迷宮の出口に向かって歩く二人は、疲れ果てた様子で肩を落とし、項垂れながら進んでいた。
「あー、なんかすっげー疲れたぞ……なんでお前のファンが謎に集結してんだよ……」
「わらわに聞かれても知らん……トイレから出て、二階層へ向かおうとしたら、いきなり声をかけられたんじゃよ……」
「強面のおっさんに『さあ、ルリ様の代わりにお前の怒りを受けてやろう。思う存分物申すがいい』とか言われなきゃいけないんだぞ……女の人からは『仕方ないから聞いてあげてもいいんだからね! でも、叱られるならルリ様がいい……ああ、それは至高のご褒美』とか言いながらトリップするし……」
「ま、まあ……いろいろあったが、よかったと考えるのじゃ。こうして無事に解放されたわけじゃし、スカイシールの無料券ももらったことじゃからな」
右手に握られた紙の束を見せながら笑うルリ。その様子に、瑛士はすっかり毒気を抜かれてしまう。

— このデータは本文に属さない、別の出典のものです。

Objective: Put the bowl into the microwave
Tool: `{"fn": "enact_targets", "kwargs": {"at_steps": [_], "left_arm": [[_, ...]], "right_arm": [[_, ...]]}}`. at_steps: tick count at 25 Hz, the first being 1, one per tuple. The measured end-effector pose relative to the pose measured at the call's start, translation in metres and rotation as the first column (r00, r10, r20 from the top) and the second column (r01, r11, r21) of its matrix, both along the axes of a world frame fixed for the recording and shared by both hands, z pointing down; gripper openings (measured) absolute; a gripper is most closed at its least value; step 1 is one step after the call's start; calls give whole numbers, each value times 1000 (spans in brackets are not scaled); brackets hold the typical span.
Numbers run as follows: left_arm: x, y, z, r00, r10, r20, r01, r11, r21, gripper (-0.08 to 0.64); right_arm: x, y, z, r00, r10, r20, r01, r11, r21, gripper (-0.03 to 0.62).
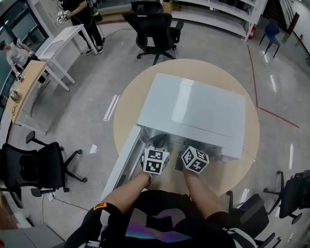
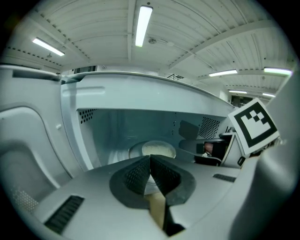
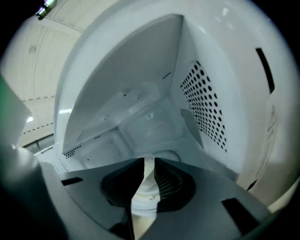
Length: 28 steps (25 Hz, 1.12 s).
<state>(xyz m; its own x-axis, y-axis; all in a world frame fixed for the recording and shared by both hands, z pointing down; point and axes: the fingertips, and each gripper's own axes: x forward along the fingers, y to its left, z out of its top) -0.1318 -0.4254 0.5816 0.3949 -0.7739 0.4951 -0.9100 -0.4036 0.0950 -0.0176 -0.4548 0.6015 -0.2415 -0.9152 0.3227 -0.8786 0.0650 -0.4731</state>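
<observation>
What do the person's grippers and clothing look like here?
Both the left gripper and right gripper have pale grey bodies with black textured pads; each carries a cube of black-and-white square markers. The person wears a dark top with an orange tag.

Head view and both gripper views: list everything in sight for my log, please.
microwave: one, white, on the table
door: one, white, open at the microwave's left
table: one, round, tan
bowl: one, white, inside the microwave
office chairs: several, black, around the table
blue chair: one, far right
desks: two, white and tan, upper left
people: two, by the desks
left gripper: jaws together, empty, at the microwave's mouth
right gripper: jaws shut on the bowl's rim
</observation>
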Motion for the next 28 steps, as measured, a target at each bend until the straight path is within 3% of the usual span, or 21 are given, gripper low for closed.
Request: {"fn": "enact_targets", "kwargs": {"at_steps": [8, 17, 28], "left_arm": [[-1, 26, -2, 999, 5, -40, -5, 1000, -5, 48], [-9, 66, -15, 997, 37, -62, -36, 999, 15, 46], [-4, 106, -49, 996, 42, -80, -34, 995, 96, 46]], "right_arm": [[-2, 48, -1, 987, -70, -147, 70, 998, -10, 55], [-32, 95, -39, 967, -142, -212, 148, 989, 13, 54], [-32, 147, -82, 927, -218, -305, 249, 966, 64, 18]]}}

「ま、何とか無事に帰ってこれたから良しとするか。せっかくの無料券もあることだし、展望フロアに行くか?」
「ほ、ホントなのか? いいのか、ご主人?」
「約束しただろ? 無事に迷宮から帰ってきたらってな」
瑛士の提案に喜びを爆発させ、先ほどまでの疲れが嘘のように飛び跳ねるルリ。
「やったのじゃ! アイス無料券で無双するのじゃ!」
「お前な……さっきお腹壊したばっかだろうが! アイスは二つまでだ!」
一転してこの世の終わりのような表情になるルリ。すると、瑛士が持っていたアイス無料券を目にも留まらぬ速さで奪い取る。
「あー! わらわの無料券を! アイス質を取るなど卑怯だぞ!」
「やかましい! お前が持ってたら全部使っちまうだろうが!」
二人の言い争う声が通路に響き渡っていた。